J Manipulative Physiol Ther. 1993 Mar-Apr; 16(3): 161-8.
Does the goose really lay golden eggs? A methodological review of Workmen's Compensation studies.
Department of Epidemiology, University of Limburg, Maastricht, The Netherlands.
OBJECTIVE: To assess the value of workmen's compensation (WC) studies to determine the effectiveness of chiropractic. Therefore, the results of the available WC studies are summarized and the methodological quality of WC studies is discussed. DATA SOURCES: All studies were eligible without time restriction. Studies were identified by a Medline search from 1966 to 1990 (key words: chiropractic, and manipulation-orthopedic in combination with comparative studies, follow-up studies, evaluation studies) by manual examination of the most important chiropractic reference systems (CRAC and Index to Chiropractic Literature), by tracking the reference lists of identified (reviews of) WC studies and by correspondence with researchers.

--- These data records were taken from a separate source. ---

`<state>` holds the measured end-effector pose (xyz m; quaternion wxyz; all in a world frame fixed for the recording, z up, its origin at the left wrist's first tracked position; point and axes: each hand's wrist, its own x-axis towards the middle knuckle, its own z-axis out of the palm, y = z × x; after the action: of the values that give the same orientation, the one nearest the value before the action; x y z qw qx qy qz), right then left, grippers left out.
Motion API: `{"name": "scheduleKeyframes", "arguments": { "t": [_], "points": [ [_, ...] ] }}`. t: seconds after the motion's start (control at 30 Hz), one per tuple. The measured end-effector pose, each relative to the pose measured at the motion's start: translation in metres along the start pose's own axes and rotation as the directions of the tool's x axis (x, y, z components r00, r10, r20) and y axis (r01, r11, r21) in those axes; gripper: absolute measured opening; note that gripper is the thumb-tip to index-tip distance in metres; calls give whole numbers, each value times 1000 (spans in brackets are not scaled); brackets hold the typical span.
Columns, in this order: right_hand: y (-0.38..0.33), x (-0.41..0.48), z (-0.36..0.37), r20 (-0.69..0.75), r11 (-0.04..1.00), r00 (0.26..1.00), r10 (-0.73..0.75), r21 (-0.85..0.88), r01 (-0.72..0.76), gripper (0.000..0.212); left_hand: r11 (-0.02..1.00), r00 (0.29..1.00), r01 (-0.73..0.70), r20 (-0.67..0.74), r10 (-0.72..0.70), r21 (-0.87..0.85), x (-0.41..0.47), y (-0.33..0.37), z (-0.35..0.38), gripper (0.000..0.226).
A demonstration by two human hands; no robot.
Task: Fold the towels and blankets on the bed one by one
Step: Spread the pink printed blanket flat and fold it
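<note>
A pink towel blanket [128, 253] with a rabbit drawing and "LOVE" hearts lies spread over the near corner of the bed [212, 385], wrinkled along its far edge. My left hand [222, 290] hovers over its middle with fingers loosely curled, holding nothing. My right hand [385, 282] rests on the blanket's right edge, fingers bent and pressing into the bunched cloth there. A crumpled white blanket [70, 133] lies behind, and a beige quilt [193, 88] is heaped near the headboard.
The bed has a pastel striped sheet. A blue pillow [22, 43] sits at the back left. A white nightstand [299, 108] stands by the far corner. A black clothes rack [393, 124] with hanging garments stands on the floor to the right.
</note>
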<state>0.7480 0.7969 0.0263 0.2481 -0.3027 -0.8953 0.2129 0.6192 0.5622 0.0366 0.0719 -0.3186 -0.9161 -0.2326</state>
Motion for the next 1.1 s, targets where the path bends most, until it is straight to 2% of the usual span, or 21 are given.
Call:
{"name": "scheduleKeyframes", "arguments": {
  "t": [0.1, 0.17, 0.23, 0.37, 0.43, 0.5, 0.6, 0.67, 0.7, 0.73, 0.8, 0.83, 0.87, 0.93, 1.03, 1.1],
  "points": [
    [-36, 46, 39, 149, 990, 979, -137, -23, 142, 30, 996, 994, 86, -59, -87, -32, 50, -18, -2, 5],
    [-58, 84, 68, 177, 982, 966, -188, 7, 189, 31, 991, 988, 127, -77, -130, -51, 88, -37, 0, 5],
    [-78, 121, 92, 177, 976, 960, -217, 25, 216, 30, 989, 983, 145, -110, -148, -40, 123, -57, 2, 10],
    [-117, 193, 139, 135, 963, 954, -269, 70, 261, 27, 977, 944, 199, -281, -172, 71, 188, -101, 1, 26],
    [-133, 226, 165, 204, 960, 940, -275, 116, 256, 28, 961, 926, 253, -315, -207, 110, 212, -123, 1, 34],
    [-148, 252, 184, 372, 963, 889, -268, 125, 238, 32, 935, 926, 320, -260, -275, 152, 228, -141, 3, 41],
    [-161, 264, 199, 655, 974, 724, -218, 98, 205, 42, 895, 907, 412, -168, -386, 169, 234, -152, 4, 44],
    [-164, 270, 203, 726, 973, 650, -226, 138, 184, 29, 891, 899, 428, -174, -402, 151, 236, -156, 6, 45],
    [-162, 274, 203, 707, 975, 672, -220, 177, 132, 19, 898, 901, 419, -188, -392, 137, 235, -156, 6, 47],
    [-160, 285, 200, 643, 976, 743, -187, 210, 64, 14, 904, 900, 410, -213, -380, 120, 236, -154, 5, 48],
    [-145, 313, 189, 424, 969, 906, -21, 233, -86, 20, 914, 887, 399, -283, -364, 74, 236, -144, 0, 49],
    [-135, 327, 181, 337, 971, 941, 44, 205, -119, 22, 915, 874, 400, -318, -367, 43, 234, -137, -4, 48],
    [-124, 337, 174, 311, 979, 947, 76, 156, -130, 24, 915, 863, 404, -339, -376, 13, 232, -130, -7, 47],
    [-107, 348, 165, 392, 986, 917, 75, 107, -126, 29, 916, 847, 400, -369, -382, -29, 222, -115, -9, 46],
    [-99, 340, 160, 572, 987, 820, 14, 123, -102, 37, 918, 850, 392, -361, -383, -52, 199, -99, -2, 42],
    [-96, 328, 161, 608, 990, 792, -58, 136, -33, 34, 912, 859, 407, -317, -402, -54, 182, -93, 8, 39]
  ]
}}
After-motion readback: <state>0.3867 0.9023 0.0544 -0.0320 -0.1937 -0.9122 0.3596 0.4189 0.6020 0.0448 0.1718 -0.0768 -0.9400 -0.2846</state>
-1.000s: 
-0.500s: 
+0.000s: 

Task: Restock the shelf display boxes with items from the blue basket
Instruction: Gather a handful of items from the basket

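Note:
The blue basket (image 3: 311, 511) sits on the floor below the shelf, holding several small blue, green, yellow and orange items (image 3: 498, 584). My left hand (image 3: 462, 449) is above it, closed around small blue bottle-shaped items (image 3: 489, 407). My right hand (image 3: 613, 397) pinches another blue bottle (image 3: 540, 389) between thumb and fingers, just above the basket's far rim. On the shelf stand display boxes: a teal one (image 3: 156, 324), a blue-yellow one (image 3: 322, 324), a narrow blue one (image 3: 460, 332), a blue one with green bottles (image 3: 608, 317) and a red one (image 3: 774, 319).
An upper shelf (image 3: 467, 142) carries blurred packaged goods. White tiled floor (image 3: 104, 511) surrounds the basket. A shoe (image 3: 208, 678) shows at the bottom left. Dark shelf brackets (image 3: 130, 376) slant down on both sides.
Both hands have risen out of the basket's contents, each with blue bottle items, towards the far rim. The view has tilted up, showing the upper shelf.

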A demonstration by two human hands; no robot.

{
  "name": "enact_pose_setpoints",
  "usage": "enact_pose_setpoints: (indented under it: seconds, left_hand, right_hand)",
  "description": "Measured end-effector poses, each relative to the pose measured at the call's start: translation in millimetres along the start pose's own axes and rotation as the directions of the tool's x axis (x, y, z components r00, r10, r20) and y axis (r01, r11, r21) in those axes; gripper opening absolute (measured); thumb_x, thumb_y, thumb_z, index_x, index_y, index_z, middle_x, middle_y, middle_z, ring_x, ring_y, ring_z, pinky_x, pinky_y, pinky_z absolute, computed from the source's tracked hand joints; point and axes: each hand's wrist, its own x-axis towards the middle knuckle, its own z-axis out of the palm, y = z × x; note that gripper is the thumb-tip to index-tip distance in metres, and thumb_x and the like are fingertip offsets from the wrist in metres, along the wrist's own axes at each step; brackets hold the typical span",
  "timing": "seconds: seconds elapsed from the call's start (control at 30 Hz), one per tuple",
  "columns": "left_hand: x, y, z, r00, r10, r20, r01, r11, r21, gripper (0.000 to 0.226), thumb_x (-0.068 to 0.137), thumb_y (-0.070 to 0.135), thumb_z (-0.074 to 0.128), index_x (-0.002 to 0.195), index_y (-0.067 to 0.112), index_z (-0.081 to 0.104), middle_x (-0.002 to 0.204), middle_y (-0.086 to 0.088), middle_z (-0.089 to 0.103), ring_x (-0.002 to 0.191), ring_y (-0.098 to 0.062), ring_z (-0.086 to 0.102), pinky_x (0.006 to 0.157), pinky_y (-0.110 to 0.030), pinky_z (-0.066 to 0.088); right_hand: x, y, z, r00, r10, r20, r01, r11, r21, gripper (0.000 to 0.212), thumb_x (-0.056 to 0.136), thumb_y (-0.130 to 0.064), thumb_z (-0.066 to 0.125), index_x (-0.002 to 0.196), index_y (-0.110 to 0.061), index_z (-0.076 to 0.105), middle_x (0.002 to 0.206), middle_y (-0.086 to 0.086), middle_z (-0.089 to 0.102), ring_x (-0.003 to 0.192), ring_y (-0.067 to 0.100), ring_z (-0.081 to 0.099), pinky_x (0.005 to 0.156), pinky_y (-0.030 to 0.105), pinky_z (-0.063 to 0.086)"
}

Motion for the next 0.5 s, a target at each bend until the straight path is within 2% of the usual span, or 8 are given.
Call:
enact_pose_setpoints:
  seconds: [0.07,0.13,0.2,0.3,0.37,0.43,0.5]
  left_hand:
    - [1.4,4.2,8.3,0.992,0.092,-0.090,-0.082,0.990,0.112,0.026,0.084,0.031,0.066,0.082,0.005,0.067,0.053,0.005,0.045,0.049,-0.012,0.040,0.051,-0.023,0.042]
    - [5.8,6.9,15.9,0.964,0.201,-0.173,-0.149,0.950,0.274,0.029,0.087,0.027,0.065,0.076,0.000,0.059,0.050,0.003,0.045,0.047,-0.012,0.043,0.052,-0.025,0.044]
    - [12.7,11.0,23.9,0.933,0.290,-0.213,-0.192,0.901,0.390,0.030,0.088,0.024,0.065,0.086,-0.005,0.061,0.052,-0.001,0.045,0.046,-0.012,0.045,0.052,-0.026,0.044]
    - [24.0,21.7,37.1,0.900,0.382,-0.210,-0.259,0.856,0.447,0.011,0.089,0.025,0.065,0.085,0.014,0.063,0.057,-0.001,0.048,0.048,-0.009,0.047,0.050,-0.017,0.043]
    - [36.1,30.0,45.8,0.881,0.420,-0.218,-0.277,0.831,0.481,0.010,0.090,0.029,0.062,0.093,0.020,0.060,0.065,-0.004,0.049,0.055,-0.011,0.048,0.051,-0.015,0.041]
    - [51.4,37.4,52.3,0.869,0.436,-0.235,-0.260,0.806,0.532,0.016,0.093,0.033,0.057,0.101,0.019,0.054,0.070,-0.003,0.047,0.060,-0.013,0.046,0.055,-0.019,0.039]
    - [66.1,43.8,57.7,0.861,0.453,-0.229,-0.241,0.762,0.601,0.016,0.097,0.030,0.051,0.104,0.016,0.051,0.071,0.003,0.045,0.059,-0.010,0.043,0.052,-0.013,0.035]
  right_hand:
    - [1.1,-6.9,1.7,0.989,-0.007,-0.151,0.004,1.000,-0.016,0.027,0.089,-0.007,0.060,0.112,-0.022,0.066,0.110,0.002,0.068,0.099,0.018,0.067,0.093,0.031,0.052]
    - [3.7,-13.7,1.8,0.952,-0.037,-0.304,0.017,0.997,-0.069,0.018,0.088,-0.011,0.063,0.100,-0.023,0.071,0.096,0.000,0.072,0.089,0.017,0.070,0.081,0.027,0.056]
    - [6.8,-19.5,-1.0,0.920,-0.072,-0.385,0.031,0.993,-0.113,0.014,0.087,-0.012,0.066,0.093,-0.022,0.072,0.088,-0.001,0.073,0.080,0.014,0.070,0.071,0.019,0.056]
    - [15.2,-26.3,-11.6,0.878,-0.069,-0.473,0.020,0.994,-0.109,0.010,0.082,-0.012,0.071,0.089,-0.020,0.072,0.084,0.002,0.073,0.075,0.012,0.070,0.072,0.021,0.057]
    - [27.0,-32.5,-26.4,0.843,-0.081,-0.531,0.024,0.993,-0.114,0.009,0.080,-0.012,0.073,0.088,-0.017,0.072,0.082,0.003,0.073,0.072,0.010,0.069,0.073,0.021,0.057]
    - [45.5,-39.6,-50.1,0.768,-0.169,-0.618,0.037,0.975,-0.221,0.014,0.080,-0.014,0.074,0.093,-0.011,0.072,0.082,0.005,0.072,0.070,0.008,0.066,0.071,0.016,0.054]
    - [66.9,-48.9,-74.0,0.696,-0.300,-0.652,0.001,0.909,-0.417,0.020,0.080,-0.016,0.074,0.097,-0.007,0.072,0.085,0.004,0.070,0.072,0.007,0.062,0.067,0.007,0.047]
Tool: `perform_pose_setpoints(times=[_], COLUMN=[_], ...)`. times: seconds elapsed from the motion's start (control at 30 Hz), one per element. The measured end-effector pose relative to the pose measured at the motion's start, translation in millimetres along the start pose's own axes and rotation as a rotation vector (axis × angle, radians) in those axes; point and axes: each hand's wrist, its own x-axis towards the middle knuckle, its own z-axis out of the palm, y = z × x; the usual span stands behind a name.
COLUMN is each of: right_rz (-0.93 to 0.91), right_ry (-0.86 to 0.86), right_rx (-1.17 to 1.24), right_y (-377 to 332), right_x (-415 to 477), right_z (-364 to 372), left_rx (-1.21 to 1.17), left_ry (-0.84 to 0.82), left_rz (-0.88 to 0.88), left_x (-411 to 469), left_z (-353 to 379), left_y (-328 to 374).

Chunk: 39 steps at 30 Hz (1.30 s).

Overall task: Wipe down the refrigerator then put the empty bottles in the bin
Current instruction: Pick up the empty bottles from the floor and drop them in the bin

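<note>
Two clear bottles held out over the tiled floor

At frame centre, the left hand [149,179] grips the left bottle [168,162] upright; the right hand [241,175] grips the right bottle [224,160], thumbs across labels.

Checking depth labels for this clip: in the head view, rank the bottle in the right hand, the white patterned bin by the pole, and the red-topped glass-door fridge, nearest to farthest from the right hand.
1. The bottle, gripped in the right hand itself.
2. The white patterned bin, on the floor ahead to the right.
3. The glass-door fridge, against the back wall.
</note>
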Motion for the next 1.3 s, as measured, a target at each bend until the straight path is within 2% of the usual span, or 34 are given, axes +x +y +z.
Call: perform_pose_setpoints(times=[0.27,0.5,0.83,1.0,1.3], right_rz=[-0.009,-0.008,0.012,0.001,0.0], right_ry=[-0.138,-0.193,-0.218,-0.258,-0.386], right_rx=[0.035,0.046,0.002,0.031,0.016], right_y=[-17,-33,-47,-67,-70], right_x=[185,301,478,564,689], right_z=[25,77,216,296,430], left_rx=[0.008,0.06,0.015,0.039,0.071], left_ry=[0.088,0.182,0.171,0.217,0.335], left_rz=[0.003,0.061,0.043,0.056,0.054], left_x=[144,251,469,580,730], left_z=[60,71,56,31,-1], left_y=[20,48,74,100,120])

STUDY SELECTION: Studies were regarded as WC studies if by means of databases of WC boards, a comparison was made between claimants treated by chiropractors and those treated by other health care professionals. At least one of the following outcomes should be reported: compensated days, compensation paid or treatment costs. DATA EXTRACTION: Relevant data (authors, year, state, study population, number of patients, days compensated, compensation paid, number of treatments, consultation costs, additional treatment costs and total cost per case) were extracted by one nonblinded observer. The methodological value was reviewed narratively. DATA SYNTHESIS: The retrospective character of WC studies and the use of large WC databases harbor severe methodological problems like incomparability of study groups, absence of information on prognostic indicators, insufficient outcome measures and missing data. The results of older WC studies (before 1980) and the more recent WC studies, which were of better methodological quality, are presented separately. The older studies are in favor of chiropractic. Two of the six more recent WC studies challenge chiropractic effectiveness. CONCLUSIONS: WC studies in general report positive results for chiropractic. Recent results are more ambiguous. Because of the methodological drawbacks identified, WC studies are insufficient to enable a valid study made of chiropractic effectiveness. Therefore, chiropractic (cost-) effectiveness is not yet convincingly proven. More effort should be directed at establishing randomized clinical trials including the question of (cost-) effectiveness.